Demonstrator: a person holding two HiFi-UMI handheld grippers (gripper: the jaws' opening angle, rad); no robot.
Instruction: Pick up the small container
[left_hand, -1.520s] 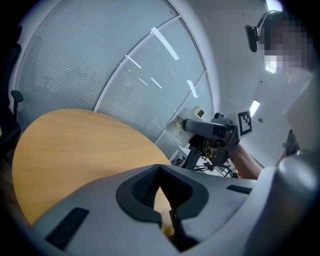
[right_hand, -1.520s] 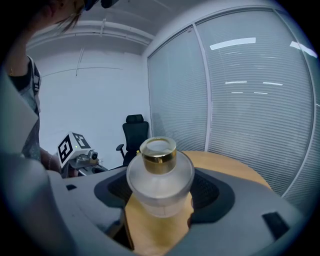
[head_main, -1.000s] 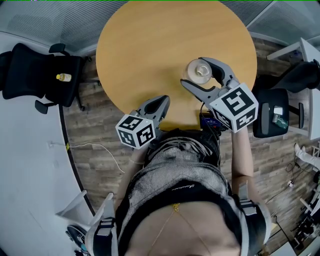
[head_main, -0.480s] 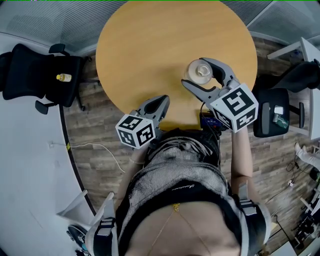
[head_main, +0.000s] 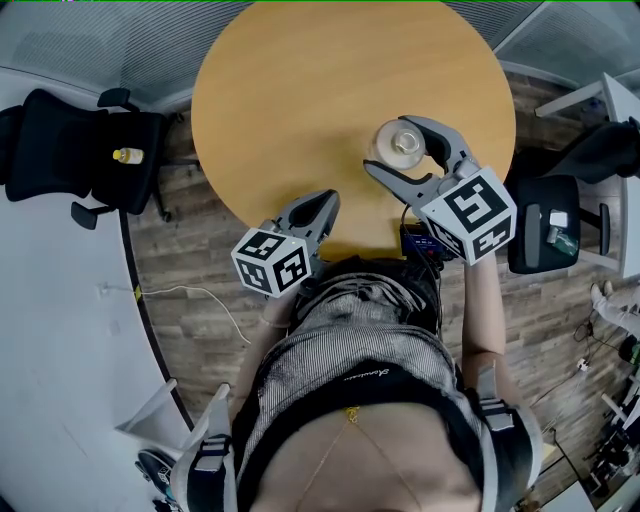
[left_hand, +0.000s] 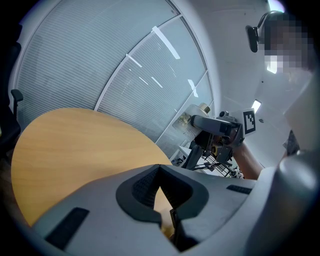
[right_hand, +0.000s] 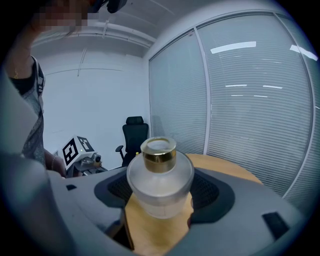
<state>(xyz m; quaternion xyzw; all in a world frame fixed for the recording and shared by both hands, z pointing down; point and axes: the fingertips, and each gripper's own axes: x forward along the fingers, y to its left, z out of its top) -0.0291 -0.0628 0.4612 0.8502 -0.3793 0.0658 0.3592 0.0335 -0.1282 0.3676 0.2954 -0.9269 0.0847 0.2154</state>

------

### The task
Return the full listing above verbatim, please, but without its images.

### Answer to this exercise
Demonstrator: a person holding two HiFi-UMI handheld grippers (gripper: the jaws' opening angle, rad); no robot.
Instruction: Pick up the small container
[left_hand, -1.520s] 
[right_hand, -1.520s] 
[head_main, -1.000s] 
[head_main, -0.480s] 
[head_main, +0.000s] 
[left_hand, +0.000s] 
[right_hand, +0.000s] 
<state>(xyz m; quaternion xyzw; all in a world frame fixed for the recording and shared by both hands, z pointing down; point and axes: the fingertips, and each gripper's own axes: x forward along the fingers, y to its left, z out of its top) -0.0291 -0.0628 0.4612 0.8502 -0.3793 0.0658 0.3592 0.0335 -0.1282 0.3676 0.2954 -0.9269 0.0847 0.2154</state>

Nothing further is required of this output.